Thanks so much! I will try it tonight. Really appreciate your help and your time.
1

Another approach to the AND case for Django 1.11+ would be to use the relatively new QuerySet intersection() method. As per the docs, this method:

Uses SQL’s INTERSECT operator to return the shared elements of two or more QuerySets.

So given an arbitrary list of IngredientType primary keys, you could create a filter() query for each pk (let's call these subqueries) and then spread that list (the * operator) into the intersection() method.

Like so:

# the base `QuerySet` and `IngredientType` pks to filter on
queryset = Recipe.objects.all()
ingredient_type_pks = [3, 7]

# build the list of subqueries
subqueries = []
for pk in ingredient_type_pks:
    subqueries.append(queryset.filter(ingredients__ingredient_type__pk=pk))
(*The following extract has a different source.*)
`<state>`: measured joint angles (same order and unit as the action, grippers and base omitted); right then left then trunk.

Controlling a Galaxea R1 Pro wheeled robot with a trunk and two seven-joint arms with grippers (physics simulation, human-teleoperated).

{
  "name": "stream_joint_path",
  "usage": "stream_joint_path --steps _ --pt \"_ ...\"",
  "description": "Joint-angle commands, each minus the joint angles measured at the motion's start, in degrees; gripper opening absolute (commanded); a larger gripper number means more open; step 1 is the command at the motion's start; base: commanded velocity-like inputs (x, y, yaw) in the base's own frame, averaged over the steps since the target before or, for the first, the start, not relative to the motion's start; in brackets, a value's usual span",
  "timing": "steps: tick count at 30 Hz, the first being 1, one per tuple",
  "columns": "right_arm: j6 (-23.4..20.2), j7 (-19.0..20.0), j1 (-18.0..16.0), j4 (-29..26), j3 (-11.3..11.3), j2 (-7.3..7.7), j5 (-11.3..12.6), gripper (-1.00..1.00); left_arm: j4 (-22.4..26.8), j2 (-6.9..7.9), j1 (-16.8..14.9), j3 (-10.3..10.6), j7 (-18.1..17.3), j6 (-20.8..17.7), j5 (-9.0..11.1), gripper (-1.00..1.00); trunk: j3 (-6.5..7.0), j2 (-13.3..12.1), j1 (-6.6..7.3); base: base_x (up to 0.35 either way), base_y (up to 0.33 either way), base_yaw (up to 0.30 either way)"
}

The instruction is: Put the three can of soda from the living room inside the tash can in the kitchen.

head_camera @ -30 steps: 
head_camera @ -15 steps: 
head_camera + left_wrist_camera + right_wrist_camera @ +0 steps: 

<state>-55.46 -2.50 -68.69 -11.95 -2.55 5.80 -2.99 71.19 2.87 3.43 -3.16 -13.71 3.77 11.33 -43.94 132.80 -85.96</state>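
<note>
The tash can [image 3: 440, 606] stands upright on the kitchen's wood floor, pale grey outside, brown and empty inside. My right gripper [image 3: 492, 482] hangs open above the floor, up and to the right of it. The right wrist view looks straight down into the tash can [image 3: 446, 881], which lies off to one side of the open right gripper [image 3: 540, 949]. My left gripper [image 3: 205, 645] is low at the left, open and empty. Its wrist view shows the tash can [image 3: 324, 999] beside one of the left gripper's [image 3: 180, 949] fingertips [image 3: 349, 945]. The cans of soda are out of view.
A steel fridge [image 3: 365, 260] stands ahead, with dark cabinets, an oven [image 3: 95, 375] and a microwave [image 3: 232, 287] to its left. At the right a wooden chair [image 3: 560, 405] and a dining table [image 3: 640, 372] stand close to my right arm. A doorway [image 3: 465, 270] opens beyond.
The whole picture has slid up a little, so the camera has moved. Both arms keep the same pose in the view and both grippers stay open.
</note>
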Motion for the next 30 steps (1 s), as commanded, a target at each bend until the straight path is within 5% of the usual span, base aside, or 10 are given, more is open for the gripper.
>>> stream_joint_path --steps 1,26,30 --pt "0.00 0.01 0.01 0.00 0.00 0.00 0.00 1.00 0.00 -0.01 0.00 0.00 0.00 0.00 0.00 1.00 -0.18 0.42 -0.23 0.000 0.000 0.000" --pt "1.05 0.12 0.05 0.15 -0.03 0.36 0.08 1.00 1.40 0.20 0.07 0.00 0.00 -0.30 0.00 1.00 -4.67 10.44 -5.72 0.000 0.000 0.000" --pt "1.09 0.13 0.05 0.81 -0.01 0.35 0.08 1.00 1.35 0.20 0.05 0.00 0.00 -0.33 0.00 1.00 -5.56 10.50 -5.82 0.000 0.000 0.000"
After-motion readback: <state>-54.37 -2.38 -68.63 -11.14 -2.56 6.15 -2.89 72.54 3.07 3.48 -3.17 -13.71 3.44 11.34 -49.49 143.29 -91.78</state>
# spread the subqueries into the `intersection` method
return queryset.intersection(*subqueries).distinct()

I added distinct() in there just to be safe and avoid duplicate results, but I am actually not certain whether it's necessary. Will have to test and update this post later.

1 Comment

Interesting, I hadn't realize they added that. distinct() shouldn't be necessary since Django is using INTERSECT, not INTERSECT ALL. (Though it's an option on union()).